The Boston-based startup company is known for using AI to control the quality of 3D printing operations, and it relies heavily on vision systems.
In fact, their technology is called “VCJ”, or Vision-Controlled Jetting. While their system uses what at first might appear to use a typical material jetting process, it is in fact more advanced.
The AI vision system scans each layer before the next is deposited. The scan is matched against the expected geometry from the associated CAD file. If a discrepancy is observed, the system can immediately take action.
For example, a jetting nozzle might be clogged, or perhaps there is a shrinkage of the material. If these and other anomalies are detected, the closed loop system in the Vista can make appropriate counter-adjustments when depositing the next layer.
This is a very efficient process; some alternative systems use blades to scrape the previous layer flat to ensure a measure of quality. That approach wastes some amount of material, and surely does not approach the quality potential of the Vista’s VCJ system.
The Vista also includes multi-material capability. It can jet different materials during a single print job, making it possible to create a wider variety of useful parts. However, when you combine multi-material with the VCJ quality system you basically have a voxel-level control system.
Like other advanced 3D printing systems, the Vista combines the use of advanced materials. They explain:
“Until now, the most precise 3D printing technologies have all required the use of certain undesirable materials which make parts brittle and weak over time. Inkbit’s technology allows these materials, called acrylates and methacrylates, to be completely removed, opening up a new field of high quality and long-lasting parts.”
This is a very interesting development, as most resin-based 3D printers suffer from these issues. It seems that Inkbit’s chemists have developed some unusual resins that offer these properties. Inkbit’s website explains they have developed a number of unusual materials, include an elastomer capable of stretching up to 179% of original size, and rigid materials that hold strengths up to 170C.
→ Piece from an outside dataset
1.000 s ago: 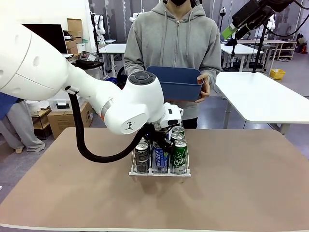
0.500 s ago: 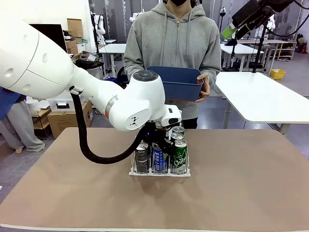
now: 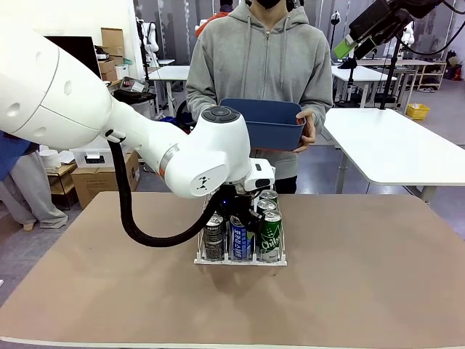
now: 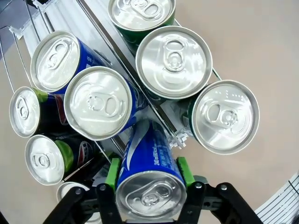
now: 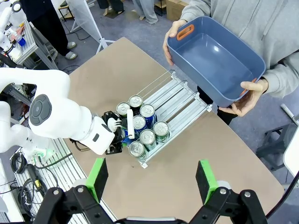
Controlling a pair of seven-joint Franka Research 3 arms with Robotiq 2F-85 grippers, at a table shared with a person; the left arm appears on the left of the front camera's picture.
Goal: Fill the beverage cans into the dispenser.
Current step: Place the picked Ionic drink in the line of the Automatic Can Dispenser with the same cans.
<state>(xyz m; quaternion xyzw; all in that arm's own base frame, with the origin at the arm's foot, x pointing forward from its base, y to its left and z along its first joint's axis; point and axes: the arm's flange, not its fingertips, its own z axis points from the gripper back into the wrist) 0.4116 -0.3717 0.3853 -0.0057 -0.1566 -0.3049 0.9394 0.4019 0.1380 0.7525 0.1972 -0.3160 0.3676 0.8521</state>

They also say they can develop custom materials to meet client demands.
This could be a critical feature, as it seems the intention here is to use the Vista in production settings. Manufacturers inevitably require materials that are not typically available off the shelf, and that’s been one of the long-standing barriers to widespread use of 3D printing. Inkbit seems to be in a good position to overcome that obstacle with their materials capabilities.
Inkbit said the Vista is available for pre-order today.